Hablo, evidentemente, del ámbito doméstico y callejero, no del industrial ni del institucional destinado a cubrir necesidades masivas o a resolver problemas de gran alcance, como el sanitario o el alimenticio. Ahí, la tecnología tiene todos los campos abiertos. Pero en el gran escenario del consumo, que es donde nos movemos de ordinario y con el que nos relacionamos más directamente, la oferta tiene un serio problema, Huston. Y no es uno más. De ahí, supongo, que haya decidido dar una vuelta de tuerca y acabar con el gratis total de los portales de Internet.
Si de los inmediato pasamos a lo metafísico —es broma, tranquilos— puede que estemos asistiendo a la última gran mutación de un ciclo histórico muy largo cuyo arranque podríamos fijar en la revolución industrial y que podríamos asociar, precisamente, a la necesidad, o mejor dicho, a la obligación de cambiar permanentemente. Cada especie animal tiene su biorritmo, y aquí voy a lo que antes pergeñaba: el día tiene 24 horas, ¿no es cierto? (que diría un ejecutivo agresivo ante una pizarra blanca en la que acaba de escribir 24). ¿Es posible para un ser humano digerir en ese tiempo el aluvión sistemático de información de todo tipo que le induce a no quedarse atrás en la loca carrera del consumo? Esto no tendría mayor importancia si nos hubiesen educado para consumir razonablemente, pero lo cierto es que, como todas las revoluciones, la industrial acabó también, en su sed de cambio, con cuanta sabiduría a este respecto habían conseguido milenios de civilización y cultura.
Me remonto mucho, ya lo sé. Pero, como dice la Biblia que escuchamos en las misas los que seguimos yendo —que somos más de los que otros intentan que parezca pero menos de los que sería bueno que fuesen—, un día es un año para Dios y un año un día. ¿Qué son 150 años para la vida de la Humanidad? Tal vez en Atapuerca tengan la respuesta.

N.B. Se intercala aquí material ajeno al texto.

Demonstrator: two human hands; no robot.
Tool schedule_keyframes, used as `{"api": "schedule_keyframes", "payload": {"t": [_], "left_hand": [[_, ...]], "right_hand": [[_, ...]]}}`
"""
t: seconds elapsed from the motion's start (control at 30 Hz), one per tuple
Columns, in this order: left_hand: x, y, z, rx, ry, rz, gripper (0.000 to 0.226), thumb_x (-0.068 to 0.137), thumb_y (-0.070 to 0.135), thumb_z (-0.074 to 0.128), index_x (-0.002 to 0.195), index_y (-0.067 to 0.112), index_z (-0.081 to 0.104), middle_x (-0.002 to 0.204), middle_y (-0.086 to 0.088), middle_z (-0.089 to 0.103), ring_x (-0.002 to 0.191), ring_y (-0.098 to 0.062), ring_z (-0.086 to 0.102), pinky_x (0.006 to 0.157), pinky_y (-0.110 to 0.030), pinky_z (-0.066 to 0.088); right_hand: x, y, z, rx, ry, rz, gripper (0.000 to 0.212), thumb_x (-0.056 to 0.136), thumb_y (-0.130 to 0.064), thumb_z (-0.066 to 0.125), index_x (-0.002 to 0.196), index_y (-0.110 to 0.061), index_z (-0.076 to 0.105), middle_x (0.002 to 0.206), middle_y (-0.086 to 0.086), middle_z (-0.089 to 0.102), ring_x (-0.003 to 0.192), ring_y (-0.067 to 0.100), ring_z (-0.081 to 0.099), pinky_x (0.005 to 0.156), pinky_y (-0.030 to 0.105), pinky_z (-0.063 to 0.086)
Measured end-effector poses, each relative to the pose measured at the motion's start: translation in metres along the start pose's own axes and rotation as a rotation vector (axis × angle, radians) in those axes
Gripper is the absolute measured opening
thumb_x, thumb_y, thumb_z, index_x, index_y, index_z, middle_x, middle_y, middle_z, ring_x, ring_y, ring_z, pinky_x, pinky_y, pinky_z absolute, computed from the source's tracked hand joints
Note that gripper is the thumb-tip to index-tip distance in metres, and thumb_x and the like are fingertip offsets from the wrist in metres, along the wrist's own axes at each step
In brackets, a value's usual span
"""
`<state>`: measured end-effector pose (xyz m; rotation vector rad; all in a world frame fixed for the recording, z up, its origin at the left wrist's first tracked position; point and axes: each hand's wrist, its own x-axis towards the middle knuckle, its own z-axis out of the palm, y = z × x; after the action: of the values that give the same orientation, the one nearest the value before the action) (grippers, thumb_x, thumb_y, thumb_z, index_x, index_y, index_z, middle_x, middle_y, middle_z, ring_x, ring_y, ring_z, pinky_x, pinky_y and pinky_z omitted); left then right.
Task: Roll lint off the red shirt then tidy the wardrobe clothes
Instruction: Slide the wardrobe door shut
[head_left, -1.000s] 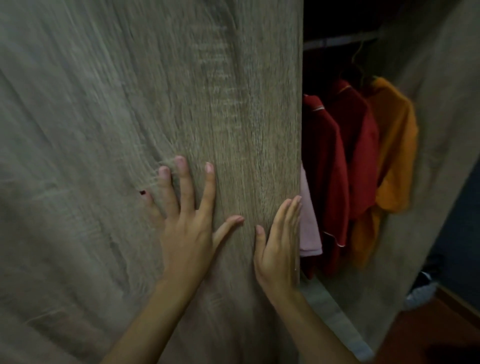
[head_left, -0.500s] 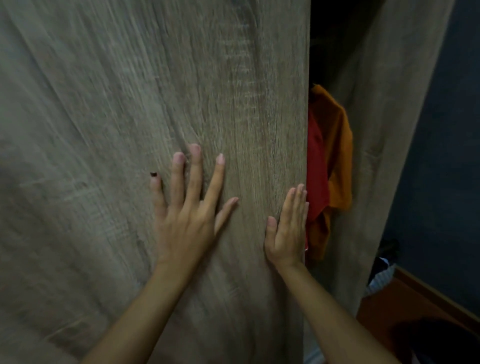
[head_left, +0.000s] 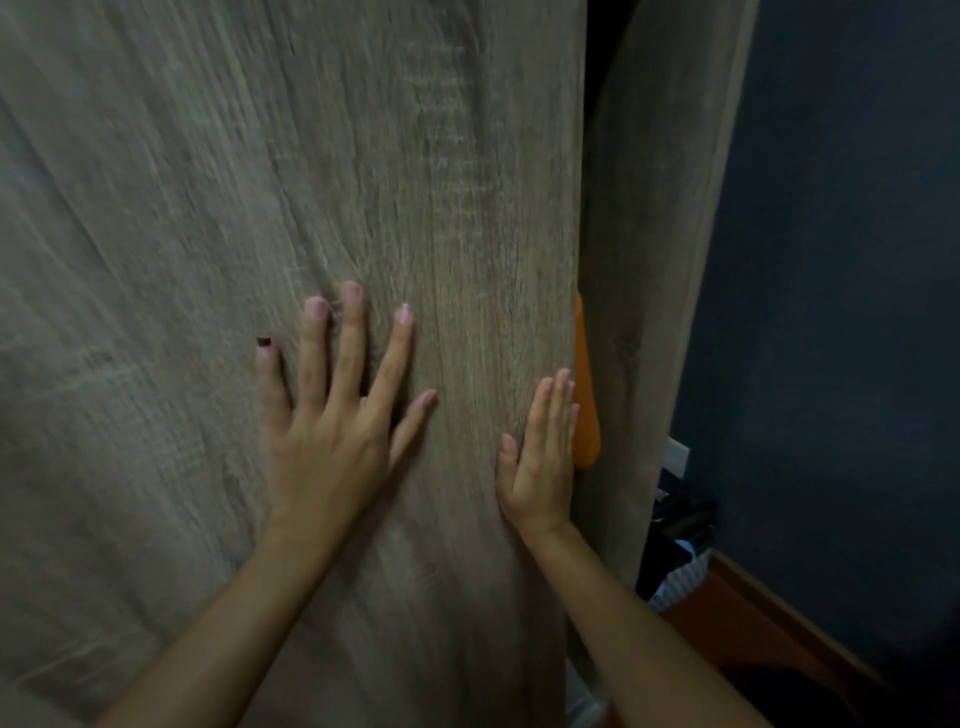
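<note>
A large wood-grain wardrobe door (head_left: 260, 208) fills most of the view. My left hand (head_left: 332, 415) lies flat on it with fingers spread. My right hand (head_left: 543, 457) presses flat near the door's right edge, fingers together. Only a narrow gap remains between the door and the wardrobe side panel (head_left: 654, 260). A sliver of orange garment (head_left: 587, 415) shows in that gap, just right of my right hand. The red shirts are hidden behind the door.
A dark blue wall (head_left: 831, 312) stands to the right of the wardrobe. Dark and striped items (head_left: 675, 551) lie on the reddish floor (head_left: 737, 623) at the wardrobe's foot.
The door has slid right under both hands, narrowing the gap. The red shirts and most of the orange garment went out of sight behind it.
</note>
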<state>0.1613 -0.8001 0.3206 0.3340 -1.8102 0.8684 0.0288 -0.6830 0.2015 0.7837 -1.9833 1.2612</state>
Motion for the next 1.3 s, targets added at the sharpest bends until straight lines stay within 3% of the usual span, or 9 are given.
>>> {"api": "schedule_keyframes", "payload": {"t": [0.23,0.47,0.8,1.3], "left_hand": [[0.037,0.072,0.012,-0.053,0.006,-0.015,0.067,0.095,0.06,0.036,0.151,0.025,0.024,0.155,-0.009,0.017,0.143,-0.028,0.018,0.113,-0.049,0.011],[0.054,0.109,0.023,-0.035,0.01,-0.029,0.067,0.094,0.062,0.035,0.151,0.027,0.023,0.155,-0.008,0.017,0.142,-0.027,0.02,0.112,-0.049,0.013],[0.055,0.115,0.026,0.003,-0.005,-0.035,0.069,0.093,0.063,0.035,0.151,0.027,0.024,0.154,-0.01,0.017,0.141,-0.029,0.02,0.114,-0.047,0.006],[0.058,0.116,0.021,0.032,-0.027,-0.037,0.068,0.093,0.062,0.037,0.149,0.026,0.029,0.154,-0.01,0.021,0.143,-0.028,0.019,0.111,-0.052,0.021]], "right_hand": [[0.033,0.067,-0.029,-0.036,-0.036,0.009,0.063,0.101,-0.041,0.016,0.15,-0.019,-0.017,0.16,0.007,-0.009,0.149,0.027,-0.004,0.121,0.04,-0.002],[0.05,0.098,-0.045,-0.066,-0.073,0.005,0.071,0.099,-0.046,0.02,0.149,-0.015,-0.021,0.158,0.009,-0.014,0.149,0.027,-0.008,0.121,0.038,-0.004],[0.052,0.114,-0.043,-0.113,-0.093,-0.026,0.074,0.099,-0.05,0.02,0.149,-0.013,-0.02,0.158,0.008,-0.014,0.149,0.028,-0.007,0.122,0.04,-0.001],[0.053,0.116,-0.07,-0.138,-0.245,-0.083,0.08,0.098,-0.046,0.034,0.15,-0.012,-0.016,0.159,0.009,-0.015,0.149,0.025,-0.008,0.122,0.038,0.002]]}}
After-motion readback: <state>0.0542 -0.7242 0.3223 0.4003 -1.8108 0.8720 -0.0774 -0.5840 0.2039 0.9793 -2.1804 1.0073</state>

En todo caso, la velocidad, esa diosa de nuestro tiempo, nos ha llevado al filo de un abismo: un Internet de pago, y caro además. Predecía Al Gore, siendo vicepresidente con Clinton —y predecía bien— que Internet lo cambiaría todo. Es la magia de la palabra cambio. A combatir el cambio climático se ha dedicado después, incluyendo la venta de miles de deuvedés a la Junta de Andalucía para los centros educativos. Gore sabía muy bien que, como todos los avances tecnológicos, si tienen éxito en los ensayos militares también lo tendrán en la sociedad de consumo.

En definitiva, la coacción ambiental para que forcemos el ritmo de los días y las capacidades del cuerpo humano ha neurotizado a las nuevas generaciones porque se trata de una pulsión imposible, de una compulsión. Ni el tiempo, ni nuestro organismo ni nuestra mente van a adaptarse a los dictados artificiales. Al menos hasta el nuevo big-bang.